Each line in the records below that has the word "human" should be copied.

[Saved data entries]
- - -

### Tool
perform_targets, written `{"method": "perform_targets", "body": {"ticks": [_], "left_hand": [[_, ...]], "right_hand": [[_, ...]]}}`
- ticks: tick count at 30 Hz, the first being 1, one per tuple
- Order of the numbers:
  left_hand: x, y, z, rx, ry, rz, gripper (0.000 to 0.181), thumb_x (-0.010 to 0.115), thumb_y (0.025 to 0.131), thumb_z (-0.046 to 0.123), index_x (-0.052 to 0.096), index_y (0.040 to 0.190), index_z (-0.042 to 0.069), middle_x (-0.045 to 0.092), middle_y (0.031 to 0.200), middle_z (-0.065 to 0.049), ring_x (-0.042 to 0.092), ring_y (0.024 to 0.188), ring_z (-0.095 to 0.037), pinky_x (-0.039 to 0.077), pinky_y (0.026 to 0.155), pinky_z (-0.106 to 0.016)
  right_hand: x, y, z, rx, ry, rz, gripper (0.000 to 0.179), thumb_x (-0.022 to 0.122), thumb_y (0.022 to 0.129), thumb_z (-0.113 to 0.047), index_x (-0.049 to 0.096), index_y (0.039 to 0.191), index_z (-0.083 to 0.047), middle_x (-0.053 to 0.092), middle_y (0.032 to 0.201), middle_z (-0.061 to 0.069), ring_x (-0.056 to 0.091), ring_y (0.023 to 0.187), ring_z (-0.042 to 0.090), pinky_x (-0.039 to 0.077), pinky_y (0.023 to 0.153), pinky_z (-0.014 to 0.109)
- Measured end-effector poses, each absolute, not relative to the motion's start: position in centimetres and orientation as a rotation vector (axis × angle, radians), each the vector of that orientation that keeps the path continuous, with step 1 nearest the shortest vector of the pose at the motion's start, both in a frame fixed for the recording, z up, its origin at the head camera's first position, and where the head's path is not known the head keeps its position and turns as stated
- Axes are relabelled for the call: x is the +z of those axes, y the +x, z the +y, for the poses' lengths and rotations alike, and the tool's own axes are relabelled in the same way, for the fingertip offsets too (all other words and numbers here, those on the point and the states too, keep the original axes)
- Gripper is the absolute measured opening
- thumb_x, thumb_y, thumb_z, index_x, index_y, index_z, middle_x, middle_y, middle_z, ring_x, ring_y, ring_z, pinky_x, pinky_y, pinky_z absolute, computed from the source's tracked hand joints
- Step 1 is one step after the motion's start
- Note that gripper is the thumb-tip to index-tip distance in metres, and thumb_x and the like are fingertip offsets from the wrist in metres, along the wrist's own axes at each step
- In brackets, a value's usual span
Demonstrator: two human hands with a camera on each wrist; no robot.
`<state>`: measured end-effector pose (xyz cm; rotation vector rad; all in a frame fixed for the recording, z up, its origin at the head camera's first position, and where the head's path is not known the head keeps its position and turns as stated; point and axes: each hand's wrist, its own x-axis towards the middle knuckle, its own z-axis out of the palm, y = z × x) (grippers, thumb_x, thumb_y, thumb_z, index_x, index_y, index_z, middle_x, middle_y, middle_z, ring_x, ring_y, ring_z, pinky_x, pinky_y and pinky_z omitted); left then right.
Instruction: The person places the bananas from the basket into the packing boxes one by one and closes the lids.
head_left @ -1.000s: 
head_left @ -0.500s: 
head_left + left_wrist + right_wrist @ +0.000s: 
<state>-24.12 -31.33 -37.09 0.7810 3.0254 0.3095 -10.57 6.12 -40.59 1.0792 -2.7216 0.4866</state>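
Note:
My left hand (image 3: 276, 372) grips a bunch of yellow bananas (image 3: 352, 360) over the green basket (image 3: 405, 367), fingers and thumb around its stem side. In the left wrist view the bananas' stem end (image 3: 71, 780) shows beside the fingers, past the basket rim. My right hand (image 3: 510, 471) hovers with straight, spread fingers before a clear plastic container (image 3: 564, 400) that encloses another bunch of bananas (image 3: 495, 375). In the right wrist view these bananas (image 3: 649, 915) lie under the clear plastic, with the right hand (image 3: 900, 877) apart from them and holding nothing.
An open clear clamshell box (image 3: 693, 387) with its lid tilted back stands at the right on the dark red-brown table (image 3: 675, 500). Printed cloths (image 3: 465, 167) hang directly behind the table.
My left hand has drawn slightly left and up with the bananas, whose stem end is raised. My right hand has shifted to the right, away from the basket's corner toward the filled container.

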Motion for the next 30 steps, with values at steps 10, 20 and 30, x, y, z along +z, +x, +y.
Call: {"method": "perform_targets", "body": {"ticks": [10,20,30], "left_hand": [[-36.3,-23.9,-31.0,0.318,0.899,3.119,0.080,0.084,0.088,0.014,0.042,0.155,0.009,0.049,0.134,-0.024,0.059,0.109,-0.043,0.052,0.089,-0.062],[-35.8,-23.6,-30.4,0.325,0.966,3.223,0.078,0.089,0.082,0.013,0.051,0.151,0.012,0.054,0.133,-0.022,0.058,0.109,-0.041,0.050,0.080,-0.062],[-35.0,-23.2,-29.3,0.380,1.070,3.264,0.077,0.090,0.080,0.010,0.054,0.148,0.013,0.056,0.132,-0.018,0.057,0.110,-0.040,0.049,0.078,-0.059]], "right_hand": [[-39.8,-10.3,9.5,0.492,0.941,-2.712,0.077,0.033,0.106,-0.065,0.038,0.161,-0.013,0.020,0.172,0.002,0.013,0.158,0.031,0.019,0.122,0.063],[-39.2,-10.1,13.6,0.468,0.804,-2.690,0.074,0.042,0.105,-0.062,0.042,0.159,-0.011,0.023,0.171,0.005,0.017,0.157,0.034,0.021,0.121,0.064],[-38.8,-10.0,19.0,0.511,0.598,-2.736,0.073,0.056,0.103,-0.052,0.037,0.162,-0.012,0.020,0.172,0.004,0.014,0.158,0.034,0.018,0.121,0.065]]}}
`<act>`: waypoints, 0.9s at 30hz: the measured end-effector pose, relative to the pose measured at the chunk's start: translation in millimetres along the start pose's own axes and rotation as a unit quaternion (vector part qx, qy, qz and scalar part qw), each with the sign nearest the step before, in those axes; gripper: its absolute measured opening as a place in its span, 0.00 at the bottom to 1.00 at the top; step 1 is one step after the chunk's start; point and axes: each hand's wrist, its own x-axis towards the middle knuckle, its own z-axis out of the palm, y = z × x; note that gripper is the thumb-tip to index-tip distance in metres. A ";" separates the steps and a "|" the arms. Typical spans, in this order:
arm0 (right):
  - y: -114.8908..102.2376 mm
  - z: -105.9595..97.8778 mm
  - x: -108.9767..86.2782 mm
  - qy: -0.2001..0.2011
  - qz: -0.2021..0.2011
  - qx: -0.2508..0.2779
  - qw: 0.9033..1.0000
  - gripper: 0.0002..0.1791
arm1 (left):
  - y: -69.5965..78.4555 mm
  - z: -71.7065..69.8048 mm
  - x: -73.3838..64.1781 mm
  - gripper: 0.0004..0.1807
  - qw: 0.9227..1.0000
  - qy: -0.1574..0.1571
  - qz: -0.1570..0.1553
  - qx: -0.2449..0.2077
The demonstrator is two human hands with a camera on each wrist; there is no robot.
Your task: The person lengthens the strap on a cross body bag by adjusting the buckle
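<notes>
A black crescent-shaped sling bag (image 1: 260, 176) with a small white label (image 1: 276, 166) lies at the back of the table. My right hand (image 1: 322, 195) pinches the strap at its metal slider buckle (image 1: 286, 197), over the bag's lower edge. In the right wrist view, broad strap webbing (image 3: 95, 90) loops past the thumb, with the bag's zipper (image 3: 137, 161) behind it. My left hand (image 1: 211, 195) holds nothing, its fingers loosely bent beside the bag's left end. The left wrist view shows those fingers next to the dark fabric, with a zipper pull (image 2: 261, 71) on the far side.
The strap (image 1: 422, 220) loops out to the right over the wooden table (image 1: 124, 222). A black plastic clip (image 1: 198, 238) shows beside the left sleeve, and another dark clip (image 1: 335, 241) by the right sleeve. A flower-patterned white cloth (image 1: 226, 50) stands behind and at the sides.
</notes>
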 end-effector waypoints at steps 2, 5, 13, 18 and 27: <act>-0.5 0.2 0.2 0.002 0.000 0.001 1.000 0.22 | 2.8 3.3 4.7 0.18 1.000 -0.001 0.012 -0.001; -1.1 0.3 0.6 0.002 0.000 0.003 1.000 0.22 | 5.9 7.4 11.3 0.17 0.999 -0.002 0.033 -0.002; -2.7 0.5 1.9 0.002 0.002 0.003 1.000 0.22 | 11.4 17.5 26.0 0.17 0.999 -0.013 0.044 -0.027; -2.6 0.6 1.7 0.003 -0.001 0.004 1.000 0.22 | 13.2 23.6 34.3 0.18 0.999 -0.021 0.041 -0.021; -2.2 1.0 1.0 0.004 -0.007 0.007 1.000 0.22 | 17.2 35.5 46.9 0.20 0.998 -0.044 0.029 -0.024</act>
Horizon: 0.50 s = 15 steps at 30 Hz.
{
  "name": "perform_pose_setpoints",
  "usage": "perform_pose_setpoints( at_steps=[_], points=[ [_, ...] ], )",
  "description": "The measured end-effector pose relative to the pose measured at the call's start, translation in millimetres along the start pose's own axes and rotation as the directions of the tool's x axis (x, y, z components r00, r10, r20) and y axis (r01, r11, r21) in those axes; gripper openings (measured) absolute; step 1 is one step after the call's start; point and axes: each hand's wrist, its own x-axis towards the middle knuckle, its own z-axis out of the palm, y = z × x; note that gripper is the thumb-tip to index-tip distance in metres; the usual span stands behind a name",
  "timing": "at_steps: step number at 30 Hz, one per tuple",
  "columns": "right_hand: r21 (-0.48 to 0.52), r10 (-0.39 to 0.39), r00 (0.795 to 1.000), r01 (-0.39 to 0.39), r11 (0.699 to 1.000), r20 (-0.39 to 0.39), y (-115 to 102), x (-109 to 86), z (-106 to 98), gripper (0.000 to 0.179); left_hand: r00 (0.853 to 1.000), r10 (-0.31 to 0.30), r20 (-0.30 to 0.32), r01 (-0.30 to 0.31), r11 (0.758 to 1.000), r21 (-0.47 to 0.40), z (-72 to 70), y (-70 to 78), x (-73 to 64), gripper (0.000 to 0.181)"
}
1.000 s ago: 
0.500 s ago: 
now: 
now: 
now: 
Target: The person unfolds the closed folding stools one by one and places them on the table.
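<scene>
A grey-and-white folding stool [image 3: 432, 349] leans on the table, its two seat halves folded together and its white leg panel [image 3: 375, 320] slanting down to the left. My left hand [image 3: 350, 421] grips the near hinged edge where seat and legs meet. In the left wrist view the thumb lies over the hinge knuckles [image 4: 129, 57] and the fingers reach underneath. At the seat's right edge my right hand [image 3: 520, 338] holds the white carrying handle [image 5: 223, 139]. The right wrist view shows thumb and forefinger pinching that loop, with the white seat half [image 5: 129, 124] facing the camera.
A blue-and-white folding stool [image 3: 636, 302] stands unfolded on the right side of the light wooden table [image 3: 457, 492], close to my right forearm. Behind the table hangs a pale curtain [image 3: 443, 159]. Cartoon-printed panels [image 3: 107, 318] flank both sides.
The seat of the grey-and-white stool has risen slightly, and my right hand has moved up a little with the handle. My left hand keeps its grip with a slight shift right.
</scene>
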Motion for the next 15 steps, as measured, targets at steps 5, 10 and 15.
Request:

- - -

**EXERCISE RESPONSE:**
Demonstrator: two human hands with a camera on each wrist; no robot.
The demonstrator is two human hands with a camera on each wrist; there is no robot.

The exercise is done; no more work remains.